Under the influence of these old songs, Rennie took over composing the lyrics, and Brett began setting them to music. Their joint songwriting soon began to attract a small but steadily expanding audience of admirers.

They moved to Albuquerque, the Sparks family’s hometown, and began throwing everything they had into their collaboration, eventually building up a worldwide fan base. “We never thought we could do this full-time,” says Rennie. “I think it’s a miracle to do art, to make it your livelihood.”

The bulk of their fans are in Europe, but they’ve got quite a following here, too. “For a while,” says Rennie, “the only people who would come see us were 60-year-old men with cobwebs all over them. Gradually, we’re getting younger and younger crowds, and now there’s some downright attractive people coming to see us.”

“You’ll see a goth kid with black lipstick and next to him is a guy with a bolo tie,” says Brett.

“A lot of Midwestern tattoo artists seem to like us,” Rennie adds.

Last Days of Wonder , their latest, has its fair share of distorted comedy and wild, dark tales that sound like they’re from another era—maybe the distant past, maybe the distant future—about running around naked on golf courses, malfunctioning motion-sensor faucets in airports and old ladies dirty dancing alone in bowling alley bars. It’s a tender, waltzing set of songs revolving around science and nature, where the apocalypse sweeps over our strip malls like a thicket of grass.
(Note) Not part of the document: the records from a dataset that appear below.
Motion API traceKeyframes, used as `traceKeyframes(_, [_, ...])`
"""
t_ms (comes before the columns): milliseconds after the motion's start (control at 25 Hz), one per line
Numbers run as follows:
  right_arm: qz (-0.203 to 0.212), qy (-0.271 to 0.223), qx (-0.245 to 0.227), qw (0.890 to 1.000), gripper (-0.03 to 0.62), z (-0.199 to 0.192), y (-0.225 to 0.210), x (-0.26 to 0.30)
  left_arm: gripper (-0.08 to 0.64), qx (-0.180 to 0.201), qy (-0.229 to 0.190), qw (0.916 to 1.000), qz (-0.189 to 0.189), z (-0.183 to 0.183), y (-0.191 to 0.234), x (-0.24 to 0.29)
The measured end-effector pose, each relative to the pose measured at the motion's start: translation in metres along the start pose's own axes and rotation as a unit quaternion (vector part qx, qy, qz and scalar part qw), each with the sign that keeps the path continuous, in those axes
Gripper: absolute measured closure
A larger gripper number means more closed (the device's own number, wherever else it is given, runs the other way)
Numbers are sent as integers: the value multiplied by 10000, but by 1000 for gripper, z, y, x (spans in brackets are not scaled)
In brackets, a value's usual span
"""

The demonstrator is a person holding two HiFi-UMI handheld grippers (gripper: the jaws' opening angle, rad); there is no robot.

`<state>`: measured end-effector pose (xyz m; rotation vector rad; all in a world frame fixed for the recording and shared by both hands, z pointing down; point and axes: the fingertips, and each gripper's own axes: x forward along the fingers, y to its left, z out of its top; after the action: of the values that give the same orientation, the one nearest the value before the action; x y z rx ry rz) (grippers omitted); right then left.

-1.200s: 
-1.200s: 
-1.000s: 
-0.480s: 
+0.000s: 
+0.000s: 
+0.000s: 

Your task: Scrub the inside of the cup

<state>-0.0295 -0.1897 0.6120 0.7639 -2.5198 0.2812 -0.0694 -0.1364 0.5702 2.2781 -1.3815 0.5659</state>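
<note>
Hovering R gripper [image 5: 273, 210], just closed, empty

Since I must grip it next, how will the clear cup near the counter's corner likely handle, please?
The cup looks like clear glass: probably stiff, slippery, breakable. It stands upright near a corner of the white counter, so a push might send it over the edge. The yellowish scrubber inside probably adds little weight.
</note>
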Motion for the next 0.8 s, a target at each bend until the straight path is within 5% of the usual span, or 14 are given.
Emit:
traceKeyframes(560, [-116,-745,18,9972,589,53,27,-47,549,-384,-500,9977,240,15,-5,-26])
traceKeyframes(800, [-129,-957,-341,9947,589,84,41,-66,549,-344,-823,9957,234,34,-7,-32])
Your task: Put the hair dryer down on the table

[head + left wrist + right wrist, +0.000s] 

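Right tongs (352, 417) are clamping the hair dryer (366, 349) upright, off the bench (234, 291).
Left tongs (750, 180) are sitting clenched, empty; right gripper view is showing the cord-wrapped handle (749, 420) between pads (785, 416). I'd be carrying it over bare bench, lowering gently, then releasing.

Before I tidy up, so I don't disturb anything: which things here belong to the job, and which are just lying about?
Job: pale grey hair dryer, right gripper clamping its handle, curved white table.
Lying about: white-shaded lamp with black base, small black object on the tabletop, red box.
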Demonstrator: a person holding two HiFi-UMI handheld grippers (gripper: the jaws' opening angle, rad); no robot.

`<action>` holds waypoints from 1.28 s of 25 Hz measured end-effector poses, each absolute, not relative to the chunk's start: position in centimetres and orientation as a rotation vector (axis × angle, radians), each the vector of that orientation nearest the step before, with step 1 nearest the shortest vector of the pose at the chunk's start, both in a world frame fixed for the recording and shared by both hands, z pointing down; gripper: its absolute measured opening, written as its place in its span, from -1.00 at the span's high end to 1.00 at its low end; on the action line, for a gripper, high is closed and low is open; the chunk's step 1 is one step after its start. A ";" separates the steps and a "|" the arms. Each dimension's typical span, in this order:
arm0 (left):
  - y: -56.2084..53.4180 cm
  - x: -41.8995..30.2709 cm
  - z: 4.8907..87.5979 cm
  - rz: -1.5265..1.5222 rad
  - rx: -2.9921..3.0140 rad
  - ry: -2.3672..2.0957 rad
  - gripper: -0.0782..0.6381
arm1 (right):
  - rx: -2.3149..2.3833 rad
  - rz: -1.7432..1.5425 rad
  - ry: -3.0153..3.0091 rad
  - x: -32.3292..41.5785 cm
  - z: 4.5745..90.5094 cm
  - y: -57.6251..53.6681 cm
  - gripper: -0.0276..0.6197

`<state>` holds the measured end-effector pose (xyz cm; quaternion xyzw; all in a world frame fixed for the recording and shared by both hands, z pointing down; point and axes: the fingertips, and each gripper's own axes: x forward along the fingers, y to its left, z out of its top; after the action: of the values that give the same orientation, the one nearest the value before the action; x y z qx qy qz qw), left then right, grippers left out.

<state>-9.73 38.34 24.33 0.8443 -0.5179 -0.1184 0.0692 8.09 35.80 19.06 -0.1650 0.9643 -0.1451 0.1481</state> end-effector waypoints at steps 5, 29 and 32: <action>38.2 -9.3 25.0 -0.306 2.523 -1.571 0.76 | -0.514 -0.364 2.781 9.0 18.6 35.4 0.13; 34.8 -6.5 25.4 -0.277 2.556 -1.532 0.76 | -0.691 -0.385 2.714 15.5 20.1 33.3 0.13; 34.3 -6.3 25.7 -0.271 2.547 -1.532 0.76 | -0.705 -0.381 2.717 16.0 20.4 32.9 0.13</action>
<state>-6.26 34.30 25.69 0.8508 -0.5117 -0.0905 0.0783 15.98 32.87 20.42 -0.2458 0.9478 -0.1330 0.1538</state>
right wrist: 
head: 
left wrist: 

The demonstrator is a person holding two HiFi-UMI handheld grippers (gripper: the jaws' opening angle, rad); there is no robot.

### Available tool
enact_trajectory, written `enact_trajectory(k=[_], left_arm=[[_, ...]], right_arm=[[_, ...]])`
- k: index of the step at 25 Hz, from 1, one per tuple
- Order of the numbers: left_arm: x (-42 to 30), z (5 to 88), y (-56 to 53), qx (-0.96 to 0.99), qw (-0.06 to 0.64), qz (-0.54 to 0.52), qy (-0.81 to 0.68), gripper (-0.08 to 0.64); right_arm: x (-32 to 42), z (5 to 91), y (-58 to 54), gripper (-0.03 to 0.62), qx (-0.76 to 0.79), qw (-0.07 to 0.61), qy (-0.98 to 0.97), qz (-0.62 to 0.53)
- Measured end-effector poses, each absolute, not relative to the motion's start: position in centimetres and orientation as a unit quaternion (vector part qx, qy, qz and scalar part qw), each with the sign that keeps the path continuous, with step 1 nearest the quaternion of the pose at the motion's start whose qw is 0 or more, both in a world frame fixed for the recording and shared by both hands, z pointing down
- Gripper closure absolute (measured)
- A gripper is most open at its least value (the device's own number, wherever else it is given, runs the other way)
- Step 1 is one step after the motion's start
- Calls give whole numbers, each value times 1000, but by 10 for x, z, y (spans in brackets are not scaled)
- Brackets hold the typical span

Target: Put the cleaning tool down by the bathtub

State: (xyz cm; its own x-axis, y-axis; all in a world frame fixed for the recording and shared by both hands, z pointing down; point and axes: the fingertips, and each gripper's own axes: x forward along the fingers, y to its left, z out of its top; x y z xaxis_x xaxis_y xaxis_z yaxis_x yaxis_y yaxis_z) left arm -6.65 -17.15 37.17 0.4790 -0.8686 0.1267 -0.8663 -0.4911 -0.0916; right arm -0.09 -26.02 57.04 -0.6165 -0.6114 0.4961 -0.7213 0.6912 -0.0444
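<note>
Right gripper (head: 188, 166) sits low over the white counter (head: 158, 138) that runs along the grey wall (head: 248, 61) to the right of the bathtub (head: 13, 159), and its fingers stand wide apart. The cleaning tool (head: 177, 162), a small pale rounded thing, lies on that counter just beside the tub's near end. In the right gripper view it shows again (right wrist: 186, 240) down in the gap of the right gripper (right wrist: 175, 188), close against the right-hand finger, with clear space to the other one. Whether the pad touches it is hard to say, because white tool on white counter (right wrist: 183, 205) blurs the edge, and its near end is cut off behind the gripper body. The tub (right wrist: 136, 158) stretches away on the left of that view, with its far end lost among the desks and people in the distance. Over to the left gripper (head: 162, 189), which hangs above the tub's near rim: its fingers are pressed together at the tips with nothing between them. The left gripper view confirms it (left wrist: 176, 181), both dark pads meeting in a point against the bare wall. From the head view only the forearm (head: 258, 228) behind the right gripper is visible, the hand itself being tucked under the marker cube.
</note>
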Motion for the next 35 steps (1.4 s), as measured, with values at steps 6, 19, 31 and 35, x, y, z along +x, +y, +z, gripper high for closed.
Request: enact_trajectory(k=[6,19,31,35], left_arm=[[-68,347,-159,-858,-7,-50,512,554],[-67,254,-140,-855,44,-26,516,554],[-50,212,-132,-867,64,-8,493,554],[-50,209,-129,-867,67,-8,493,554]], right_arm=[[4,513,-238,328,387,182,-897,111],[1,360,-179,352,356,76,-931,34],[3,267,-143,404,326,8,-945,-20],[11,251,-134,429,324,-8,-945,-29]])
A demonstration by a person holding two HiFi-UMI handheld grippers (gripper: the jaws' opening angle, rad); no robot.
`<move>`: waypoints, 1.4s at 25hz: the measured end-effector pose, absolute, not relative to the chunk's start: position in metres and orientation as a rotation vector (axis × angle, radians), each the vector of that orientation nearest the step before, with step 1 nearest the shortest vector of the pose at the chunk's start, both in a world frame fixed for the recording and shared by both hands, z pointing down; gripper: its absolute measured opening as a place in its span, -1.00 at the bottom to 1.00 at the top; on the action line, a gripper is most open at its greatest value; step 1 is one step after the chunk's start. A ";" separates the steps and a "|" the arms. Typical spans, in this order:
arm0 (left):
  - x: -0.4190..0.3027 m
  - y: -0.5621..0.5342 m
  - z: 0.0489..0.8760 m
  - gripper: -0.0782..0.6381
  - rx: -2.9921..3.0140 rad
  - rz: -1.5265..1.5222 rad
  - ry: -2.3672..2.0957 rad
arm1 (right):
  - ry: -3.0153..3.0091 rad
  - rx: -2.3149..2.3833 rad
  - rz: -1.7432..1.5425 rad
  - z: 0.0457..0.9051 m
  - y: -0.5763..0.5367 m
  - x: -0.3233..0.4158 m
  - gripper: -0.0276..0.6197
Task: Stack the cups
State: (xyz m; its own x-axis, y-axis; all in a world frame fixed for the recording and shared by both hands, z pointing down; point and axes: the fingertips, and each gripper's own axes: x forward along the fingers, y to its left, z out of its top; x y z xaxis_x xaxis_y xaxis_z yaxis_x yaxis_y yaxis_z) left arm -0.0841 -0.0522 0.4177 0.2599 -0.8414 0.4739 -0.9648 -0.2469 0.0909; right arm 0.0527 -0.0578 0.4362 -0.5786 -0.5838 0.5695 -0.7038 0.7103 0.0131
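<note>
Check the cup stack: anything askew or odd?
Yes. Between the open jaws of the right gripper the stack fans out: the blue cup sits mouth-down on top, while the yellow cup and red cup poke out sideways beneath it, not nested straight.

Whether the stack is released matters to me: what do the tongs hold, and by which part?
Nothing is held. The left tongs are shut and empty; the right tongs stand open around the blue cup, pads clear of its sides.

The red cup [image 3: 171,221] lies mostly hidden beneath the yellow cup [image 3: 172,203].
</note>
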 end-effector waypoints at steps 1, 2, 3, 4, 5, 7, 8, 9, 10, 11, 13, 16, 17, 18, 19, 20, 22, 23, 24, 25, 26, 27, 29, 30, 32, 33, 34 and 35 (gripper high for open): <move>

The album is strikingly varied, and there isn’t a dud on it.
Last Days of Wonder still contains plenty of morbid and just downright weird bits, but it also strikes the listener as an almost cheerful collection, music that celebrates the appealing bizarreness of ordinary existence.

“To me,” says Rennie, “it’s very important to find some kind of magic to everyday life. Maybe you don’t have to be jumping for joy every minute, but it’s nice to feel like things are meaningful or that there’s beauty in the world.”

“It’s like in that commercial when they’re using that organic shampoo,” Brett says.

The Handsome Family Cd Release Party With The Rivet Gang And Fast Heart Mart

Saturday, June 24, at the Launchpad. 9 p.m. $7.

In July, The Handsome Family will begin a tour of the Eastern United States with Curt Kirkwood of Meat Puppets fame.